Glyphosate was added to the state’s Prop 65 list last July by the California Office of Environmental Health Hazard Assessment (OEHHA), which required Monsanto and other herbicide manufacturers to add a label warning to all weed killers containing glyphosate, indicating that it may be a cancer-causing agent.

The decision to add glyphosate to the list came after the IARC decided to classify glyphosate as a probable human carcinogen in mid-2015.

However, Monsanto and the other plaintiffs, including the National Association of Wheat Growers, National Corn Growers Association, the Western Plant Health Association and a number of others representing agricultural interests, disagree with the IARC’s findings and say that California’s decision is not backed up by scientific facts.

The EPA recently denied in its own review that glyphosate is a cancer-causing agent, but the agency’s stance on the chemical has been in question following the revelation of the “Monsanto Papers”, which is the name given to a number of damning internal documents from Monsanto, which were revealed as part of the ongoing U.S. litigation against Monsanto by farmers, landscapers and other individuals who indicate they developed non-Hodgkin’s lymphoma following Roundup exposure.

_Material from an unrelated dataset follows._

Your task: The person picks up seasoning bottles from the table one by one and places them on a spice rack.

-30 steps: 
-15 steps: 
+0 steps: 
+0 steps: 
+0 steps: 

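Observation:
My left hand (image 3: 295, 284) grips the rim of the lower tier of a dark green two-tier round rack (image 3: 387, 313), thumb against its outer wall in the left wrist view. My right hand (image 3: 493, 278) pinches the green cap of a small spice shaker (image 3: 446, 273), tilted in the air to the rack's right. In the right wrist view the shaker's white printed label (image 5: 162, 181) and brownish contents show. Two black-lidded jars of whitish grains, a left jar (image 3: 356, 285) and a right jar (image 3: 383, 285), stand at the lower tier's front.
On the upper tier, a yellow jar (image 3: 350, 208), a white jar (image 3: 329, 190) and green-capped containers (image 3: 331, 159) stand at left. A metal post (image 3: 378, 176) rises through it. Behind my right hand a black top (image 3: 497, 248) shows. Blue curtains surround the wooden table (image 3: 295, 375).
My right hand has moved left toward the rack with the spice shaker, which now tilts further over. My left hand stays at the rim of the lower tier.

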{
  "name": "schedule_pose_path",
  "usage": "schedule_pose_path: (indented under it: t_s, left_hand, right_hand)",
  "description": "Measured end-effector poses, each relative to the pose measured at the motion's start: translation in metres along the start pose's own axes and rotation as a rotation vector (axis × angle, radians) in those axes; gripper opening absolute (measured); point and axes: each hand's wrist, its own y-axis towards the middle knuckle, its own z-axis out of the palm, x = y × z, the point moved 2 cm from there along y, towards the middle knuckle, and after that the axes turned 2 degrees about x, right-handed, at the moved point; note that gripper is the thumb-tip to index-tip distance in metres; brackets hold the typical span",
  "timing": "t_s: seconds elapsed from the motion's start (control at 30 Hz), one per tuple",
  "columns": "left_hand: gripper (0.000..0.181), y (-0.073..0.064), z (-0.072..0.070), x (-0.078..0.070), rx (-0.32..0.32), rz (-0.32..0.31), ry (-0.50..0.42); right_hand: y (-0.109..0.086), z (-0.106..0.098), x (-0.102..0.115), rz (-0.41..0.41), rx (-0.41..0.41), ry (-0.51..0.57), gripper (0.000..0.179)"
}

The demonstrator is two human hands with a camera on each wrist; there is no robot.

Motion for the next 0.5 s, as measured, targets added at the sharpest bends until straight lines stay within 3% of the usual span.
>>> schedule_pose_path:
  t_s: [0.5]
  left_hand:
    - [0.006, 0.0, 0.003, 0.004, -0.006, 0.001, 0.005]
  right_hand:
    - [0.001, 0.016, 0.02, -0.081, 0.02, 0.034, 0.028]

The memos and emails suggest that the company has known that its herbicide might be dangerous for years, put out ghostwritten studies that were falsely portrayed as the work of independent scientists, and unduly influenced regulators in the U.S. and Europe to avoid any indication that Roundup is not safe. The company even went as far as writing some parts of the safety reviews for regulators, and asked them to squash government inquiries that they could not write themselves, some of the documents suggest.

Roundup Cancer Lawsuits

Throughout the U.S., several thousand Roundup lawsuits have been filed against Monsanto by farmers, landscapers, agricultural workers and others regularly exposed to Roundup, alleging that they may have avoided a diagnosis of non-Hodgkins lymphoma or other cancer if warnings had been provided by Monsanto.

Since October 2016, all federal cases have been consolidated for pretrial proceedings as part of an MDL, or multidistrict litigation, which is centralized before U.S. District Judge Vince Chhabria in the Northern District of California.

As part of the coordinated litigation, it is expected that a small group of bellwether trials will be prepared for early trial dates to help gauge how juries may respond to certain evidence and testimony that will be repeated throughout the cases. However, if Monsanto fails to reach Roundup settlements or another resolution for the failure to warn cases, hundreds of individual lawsuits may eventually be remanded back to the federal courts where they were originally filed for an separate trial dates.